> _PROBLEM DETAILS_: What is needed is an exact copy of the lines in the listing below, from the one with "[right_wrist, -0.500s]" up to and including the one with "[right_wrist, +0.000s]", with no other lines.

> _EXERCISE MATERIALS_:
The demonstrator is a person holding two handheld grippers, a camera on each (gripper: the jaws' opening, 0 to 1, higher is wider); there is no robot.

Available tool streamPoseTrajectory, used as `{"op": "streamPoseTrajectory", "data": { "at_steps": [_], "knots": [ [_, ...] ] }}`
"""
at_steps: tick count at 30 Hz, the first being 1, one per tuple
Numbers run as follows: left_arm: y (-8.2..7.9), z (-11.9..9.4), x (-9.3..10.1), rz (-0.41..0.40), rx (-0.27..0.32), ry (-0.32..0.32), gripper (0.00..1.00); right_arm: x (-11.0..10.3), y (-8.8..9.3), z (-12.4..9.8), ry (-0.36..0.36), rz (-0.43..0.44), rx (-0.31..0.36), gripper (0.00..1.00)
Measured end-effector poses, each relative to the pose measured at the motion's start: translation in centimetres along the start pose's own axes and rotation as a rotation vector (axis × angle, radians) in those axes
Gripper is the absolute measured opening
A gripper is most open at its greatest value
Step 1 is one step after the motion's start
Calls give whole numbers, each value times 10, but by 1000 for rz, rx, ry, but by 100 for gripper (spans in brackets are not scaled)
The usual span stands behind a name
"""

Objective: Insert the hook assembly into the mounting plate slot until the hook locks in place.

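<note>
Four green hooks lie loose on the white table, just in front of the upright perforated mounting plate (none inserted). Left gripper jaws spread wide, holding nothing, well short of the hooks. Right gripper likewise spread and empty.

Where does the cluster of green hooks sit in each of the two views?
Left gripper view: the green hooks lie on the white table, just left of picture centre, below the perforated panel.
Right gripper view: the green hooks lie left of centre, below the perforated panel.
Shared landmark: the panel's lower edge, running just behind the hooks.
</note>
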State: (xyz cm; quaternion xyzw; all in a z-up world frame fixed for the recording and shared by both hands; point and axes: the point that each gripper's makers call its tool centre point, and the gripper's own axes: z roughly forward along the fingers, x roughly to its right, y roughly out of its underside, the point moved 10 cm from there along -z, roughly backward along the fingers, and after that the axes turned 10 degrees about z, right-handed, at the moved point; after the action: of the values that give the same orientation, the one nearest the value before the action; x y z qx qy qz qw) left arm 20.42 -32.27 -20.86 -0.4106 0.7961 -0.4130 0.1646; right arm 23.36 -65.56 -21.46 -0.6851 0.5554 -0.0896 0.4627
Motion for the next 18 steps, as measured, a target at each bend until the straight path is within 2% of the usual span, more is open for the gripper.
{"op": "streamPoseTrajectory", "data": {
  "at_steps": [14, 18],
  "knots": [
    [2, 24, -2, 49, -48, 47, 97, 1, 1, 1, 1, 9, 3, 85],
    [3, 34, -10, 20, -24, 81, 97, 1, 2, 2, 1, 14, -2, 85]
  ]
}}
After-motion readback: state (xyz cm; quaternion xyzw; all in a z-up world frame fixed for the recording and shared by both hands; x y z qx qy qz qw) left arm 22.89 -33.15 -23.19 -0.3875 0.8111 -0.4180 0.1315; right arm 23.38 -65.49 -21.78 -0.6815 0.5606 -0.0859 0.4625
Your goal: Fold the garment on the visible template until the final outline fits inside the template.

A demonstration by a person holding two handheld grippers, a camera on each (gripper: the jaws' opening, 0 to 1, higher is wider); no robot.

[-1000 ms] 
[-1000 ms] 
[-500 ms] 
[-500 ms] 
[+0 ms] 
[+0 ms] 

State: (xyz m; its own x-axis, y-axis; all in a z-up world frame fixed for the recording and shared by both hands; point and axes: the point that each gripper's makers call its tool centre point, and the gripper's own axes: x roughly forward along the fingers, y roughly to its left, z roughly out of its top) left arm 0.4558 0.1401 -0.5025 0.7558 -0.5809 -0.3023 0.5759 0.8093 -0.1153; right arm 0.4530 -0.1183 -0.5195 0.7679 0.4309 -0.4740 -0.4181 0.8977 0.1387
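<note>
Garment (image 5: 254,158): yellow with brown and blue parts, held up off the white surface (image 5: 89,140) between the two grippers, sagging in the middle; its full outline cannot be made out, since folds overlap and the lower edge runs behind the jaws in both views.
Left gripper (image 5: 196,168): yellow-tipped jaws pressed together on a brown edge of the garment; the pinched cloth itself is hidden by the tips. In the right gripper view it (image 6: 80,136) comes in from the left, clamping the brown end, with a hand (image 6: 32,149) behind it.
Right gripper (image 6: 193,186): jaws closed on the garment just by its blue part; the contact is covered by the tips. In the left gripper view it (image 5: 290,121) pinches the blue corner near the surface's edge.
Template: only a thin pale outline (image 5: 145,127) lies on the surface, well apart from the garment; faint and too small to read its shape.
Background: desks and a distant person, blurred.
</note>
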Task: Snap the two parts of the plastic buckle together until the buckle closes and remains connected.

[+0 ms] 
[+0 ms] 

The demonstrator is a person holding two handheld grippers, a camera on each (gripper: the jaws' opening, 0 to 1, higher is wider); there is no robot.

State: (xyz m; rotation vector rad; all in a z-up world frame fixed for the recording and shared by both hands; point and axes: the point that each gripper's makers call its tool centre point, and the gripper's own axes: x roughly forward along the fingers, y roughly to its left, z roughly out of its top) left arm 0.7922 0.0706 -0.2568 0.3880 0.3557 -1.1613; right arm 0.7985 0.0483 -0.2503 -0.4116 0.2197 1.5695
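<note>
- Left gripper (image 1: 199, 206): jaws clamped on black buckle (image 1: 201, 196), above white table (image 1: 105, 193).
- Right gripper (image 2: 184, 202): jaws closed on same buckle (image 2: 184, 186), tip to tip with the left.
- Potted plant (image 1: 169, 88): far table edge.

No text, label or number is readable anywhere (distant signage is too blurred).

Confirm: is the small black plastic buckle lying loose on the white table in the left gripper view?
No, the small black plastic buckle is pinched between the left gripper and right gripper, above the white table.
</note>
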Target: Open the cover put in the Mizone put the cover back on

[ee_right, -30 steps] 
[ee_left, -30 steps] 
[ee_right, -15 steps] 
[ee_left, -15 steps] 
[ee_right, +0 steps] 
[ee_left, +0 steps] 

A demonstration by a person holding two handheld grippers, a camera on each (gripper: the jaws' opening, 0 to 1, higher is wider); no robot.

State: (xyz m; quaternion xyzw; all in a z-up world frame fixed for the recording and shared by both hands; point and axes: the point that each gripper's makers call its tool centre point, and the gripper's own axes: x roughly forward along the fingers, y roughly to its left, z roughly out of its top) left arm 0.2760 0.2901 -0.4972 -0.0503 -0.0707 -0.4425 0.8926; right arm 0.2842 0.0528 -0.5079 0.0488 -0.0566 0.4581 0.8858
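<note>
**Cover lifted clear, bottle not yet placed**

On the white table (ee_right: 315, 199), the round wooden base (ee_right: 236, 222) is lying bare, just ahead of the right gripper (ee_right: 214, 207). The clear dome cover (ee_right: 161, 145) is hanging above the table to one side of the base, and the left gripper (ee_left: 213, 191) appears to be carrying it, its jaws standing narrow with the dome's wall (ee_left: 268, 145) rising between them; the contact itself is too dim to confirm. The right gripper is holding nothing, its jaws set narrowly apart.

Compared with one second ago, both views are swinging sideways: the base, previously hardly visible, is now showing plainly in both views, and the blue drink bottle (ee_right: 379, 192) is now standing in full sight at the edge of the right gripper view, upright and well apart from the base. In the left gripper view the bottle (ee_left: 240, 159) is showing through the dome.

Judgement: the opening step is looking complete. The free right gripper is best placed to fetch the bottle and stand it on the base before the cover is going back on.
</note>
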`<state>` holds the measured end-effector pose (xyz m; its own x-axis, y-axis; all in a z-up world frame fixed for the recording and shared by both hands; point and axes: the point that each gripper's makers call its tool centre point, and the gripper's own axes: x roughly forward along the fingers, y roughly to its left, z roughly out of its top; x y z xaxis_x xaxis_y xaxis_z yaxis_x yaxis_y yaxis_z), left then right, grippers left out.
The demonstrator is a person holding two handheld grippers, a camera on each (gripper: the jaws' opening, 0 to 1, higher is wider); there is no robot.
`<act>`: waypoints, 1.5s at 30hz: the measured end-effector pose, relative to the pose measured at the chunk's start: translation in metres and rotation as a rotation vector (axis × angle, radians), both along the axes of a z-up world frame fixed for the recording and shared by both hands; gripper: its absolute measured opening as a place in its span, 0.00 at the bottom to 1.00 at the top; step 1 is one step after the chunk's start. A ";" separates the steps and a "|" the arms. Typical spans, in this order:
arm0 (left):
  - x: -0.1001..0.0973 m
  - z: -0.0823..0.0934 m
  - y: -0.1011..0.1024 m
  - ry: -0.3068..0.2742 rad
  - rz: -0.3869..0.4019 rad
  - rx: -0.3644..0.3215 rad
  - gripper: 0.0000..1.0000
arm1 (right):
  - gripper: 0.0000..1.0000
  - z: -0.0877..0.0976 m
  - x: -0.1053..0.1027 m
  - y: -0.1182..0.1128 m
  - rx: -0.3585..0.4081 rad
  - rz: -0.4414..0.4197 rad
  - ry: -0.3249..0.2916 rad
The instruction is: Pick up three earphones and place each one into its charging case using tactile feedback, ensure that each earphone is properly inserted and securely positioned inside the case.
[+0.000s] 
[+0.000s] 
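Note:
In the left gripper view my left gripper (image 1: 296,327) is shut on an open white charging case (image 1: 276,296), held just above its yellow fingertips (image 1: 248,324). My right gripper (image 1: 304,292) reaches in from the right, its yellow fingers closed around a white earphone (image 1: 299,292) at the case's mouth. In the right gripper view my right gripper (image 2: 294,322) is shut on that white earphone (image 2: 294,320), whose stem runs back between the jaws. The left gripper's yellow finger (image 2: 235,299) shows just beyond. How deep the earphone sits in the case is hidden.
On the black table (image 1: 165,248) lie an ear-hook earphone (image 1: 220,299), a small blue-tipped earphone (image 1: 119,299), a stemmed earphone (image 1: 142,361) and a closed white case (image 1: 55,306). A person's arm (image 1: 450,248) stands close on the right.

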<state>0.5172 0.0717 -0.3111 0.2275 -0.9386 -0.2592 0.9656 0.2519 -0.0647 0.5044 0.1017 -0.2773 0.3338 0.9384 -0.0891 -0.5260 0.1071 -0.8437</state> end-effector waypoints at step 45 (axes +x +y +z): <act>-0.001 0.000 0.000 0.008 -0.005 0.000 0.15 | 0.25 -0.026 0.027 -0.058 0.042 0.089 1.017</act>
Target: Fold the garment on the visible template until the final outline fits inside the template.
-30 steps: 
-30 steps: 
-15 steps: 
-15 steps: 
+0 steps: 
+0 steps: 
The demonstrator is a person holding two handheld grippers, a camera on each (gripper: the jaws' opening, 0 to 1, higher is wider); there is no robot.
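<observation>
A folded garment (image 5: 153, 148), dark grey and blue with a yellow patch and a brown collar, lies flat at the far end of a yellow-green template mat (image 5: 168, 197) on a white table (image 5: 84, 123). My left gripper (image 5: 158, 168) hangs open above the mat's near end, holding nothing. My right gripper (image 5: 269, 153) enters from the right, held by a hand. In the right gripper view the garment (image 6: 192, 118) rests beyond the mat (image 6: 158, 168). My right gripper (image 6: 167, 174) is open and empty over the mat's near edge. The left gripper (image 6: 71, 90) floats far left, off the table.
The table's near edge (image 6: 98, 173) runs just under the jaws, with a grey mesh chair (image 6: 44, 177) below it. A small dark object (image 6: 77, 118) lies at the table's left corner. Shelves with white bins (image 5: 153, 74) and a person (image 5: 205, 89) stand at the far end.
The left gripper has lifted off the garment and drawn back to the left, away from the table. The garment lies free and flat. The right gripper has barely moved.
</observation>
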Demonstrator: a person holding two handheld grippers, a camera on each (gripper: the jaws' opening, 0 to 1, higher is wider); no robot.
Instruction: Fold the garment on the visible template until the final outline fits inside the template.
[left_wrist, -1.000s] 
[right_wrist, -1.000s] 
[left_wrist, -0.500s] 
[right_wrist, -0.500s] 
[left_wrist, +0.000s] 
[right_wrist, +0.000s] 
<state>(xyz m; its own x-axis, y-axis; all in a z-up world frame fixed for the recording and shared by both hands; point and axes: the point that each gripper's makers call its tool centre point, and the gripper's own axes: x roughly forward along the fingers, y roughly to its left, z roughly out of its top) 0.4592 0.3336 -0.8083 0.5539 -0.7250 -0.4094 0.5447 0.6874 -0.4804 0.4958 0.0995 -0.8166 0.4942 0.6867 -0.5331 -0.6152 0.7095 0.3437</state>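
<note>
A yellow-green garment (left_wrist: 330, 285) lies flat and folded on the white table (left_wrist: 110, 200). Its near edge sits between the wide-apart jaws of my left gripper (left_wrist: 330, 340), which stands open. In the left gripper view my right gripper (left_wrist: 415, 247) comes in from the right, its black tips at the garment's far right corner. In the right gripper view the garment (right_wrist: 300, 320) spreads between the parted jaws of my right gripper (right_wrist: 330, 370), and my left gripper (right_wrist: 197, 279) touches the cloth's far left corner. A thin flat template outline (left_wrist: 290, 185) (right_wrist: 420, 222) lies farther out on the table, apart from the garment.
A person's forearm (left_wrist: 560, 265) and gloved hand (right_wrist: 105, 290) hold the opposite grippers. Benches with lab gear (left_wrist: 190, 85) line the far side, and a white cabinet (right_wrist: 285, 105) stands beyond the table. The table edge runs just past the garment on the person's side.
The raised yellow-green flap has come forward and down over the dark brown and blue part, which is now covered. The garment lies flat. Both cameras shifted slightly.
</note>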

> _EXERCISE RESULT_:
[right_wrist, -0.500s] 
[left_wrist, +0.000s] 
[right_wrist, +0.000s] 

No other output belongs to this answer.